## REQUIRED ACTION
In the material below, find every line containing the string "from" and return it.

=== Section Start ===

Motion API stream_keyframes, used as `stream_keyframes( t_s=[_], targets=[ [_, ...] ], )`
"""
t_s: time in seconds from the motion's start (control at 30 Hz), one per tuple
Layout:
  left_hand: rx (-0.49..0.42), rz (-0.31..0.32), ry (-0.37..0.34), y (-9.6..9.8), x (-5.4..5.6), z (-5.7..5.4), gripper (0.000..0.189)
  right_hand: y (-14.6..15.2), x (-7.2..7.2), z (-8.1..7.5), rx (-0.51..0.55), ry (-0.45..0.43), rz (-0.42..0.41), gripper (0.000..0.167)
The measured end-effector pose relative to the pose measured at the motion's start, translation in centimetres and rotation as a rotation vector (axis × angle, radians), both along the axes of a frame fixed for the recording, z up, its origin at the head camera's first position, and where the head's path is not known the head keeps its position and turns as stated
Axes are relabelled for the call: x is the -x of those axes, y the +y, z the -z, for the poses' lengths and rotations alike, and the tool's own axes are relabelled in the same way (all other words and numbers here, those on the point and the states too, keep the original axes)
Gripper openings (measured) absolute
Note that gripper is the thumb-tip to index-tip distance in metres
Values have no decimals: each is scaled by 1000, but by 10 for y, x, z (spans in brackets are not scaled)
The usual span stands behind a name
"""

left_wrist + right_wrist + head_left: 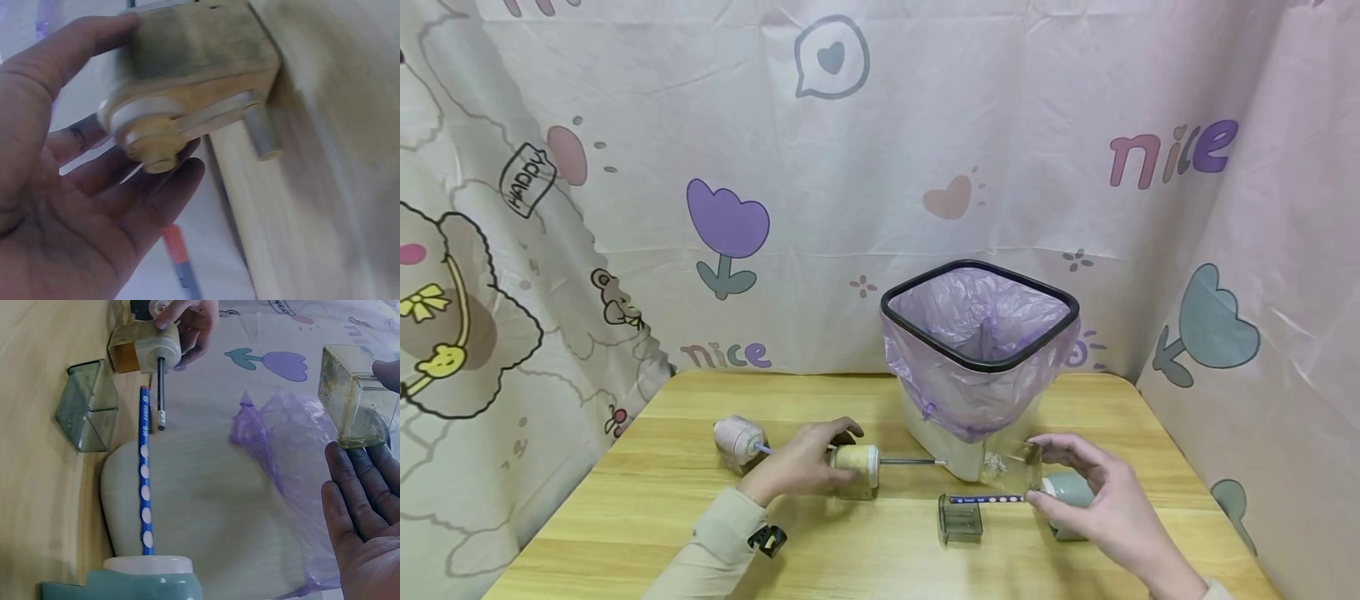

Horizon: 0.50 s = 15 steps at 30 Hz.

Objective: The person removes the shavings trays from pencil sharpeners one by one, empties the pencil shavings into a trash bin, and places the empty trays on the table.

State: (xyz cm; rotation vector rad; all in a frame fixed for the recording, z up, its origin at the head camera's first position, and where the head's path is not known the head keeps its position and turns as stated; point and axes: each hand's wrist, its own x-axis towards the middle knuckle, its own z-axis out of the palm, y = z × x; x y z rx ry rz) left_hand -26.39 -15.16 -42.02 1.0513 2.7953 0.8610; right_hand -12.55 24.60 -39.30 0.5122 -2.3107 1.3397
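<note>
My left hand [805, 458] holds a yellow hand-crank pencil sharpener [859, 468] on the table, thumb on one side and fingers on the other. Its crank handle [262, 131] faces the left wrist camera. A black pencil [913, 462] sticks out of the sharpener toward the right. My right hand [1093, 483] pinches a clear yellowish shavings drawer [1011, 468] between thumb and fingers, in front of the bin. Beside that hand stands a green sharpener [1070, 487], partly hidden, with a blue pencil [988, 500] in it. A smoky green drawer [961, 523] sits nearby.
A white bin [928, 432] with a purple bag and black rim [981, 364] stands at the back right. On the left lies a pink sharpener [737, 440] with a pencil [763, 448] in it. Patterned curtains [850, 167] enclose the wooden table [647, 483].
</note>
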Motion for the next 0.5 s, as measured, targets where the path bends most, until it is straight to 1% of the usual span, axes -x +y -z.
stream_keyframes(
  t_s=[0.1,0.23,0.37,0.5],
  targets=[
    [-50,-22,-15,0,1,-7,56,2,1,-5,8,29,-12,57],
    [-118,-56,2,1,2,-17,51,5,2,-11,21,66,-27,60],
    [-195,-94,35,4,2,-29,51,11,2,-18,33,71,-25,61],
    [-271,-154,70,9,2,-41,49,18,4,-25,63,94,-31,60]
  ],
)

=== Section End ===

## COMPLETED EXERCISE
t_s: time in seconds from the motion's start (control at 30 Hz), one per tuple
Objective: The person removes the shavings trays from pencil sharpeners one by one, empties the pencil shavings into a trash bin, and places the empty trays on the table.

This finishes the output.